*Data excerpt:*
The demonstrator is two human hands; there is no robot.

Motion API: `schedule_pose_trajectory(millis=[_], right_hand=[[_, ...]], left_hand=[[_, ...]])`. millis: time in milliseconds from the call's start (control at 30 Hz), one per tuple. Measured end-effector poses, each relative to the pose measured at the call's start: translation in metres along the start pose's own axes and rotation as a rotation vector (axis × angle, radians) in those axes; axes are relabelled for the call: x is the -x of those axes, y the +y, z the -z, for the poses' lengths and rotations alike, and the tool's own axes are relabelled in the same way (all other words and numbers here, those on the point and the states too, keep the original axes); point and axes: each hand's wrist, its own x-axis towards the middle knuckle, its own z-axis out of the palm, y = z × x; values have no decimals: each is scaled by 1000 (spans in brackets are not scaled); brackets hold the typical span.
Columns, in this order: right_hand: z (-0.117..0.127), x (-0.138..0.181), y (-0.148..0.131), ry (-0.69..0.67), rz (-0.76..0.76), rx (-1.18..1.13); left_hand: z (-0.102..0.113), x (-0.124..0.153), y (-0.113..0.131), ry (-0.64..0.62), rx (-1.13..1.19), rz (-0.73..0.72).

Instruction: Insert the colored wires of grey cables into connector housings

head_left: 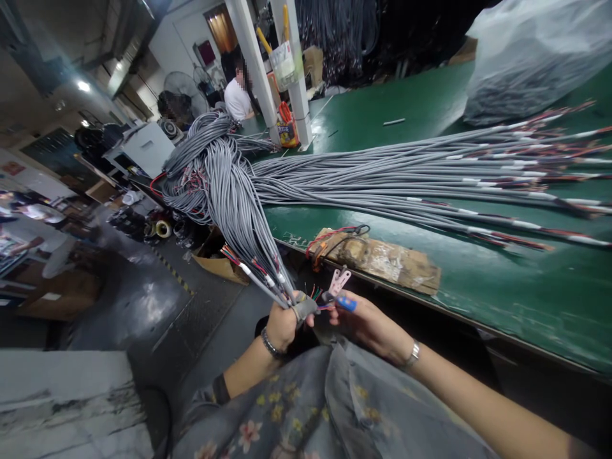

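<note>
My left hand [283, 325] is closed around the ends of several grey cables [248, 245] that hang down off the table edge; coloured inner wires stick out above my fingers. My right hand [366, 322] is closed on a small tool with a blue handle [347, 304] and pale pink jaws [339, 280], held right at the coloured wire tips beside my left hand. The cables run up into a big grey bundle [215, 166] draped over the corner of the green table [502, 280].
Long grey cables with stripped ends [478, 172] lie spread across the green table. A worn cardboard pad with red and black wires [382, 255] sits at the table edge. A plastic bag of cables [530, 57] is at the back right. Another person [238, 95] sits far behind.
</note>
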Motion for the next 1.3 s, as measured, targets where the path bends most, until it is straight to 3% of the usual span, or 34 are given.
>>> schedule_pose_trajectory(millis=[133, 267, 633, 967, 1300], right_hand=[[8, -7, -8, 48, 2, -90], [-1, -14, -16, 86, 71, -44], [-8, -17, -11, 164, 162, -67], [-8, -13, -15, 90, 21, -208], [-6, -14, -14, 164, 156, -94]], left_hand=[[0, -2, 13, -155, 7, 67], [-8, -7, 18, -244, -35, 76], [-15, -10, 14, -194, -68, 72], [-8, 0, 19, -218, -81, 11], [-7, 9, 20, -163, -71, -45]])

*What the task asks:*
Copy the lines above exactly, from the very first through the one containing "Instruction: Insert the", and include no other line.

*Response:*
The demonstrator is two human hands; there is no robot.

Motion API: `schedule_pose_trajectory(millis=[_], right_hand=[[_, ...]], left_hand=[[_, ...]])`. millis: time in milliseconds from the call's start (control at 30 Hz), one per tuple. Measured end-effector poses, each relative to the pose measured at the call's start: translation in metres along the start pose's own axes and rotation as a rotation vector (axis × angle, radians) in those axes; axes are relabelled for the call: x is the -x of those axes, y the +y, z the -z, for the poses' lengths and rotations alike, and the tool's own axes are relabelled in the same way (all other words and numbers here, those on the point and the states too, keep the original axes); point and axes: each hand's wrist, its own x-axis towards the middle knuckle, its own z-axis out of the palm, y = z × x; values have no decimals: each is scaled by 1000 (spans in brackets are not scaled); brackets hold the typical span.
Columns, in this order: right_hand: z (-0.117..0.127), x (-0.138..0.181), y (-0.148..0.131), ry (-0.69..0.67), rz (-0.76..0.76), rx (-1.18..1.13); left_hand: z (-0.102..0.113), x (-0.124..0.153), y (-0.113..0.131), ry (-0.64..0.62), rx (-1.13..1.19), rz (-0.73..0.72).

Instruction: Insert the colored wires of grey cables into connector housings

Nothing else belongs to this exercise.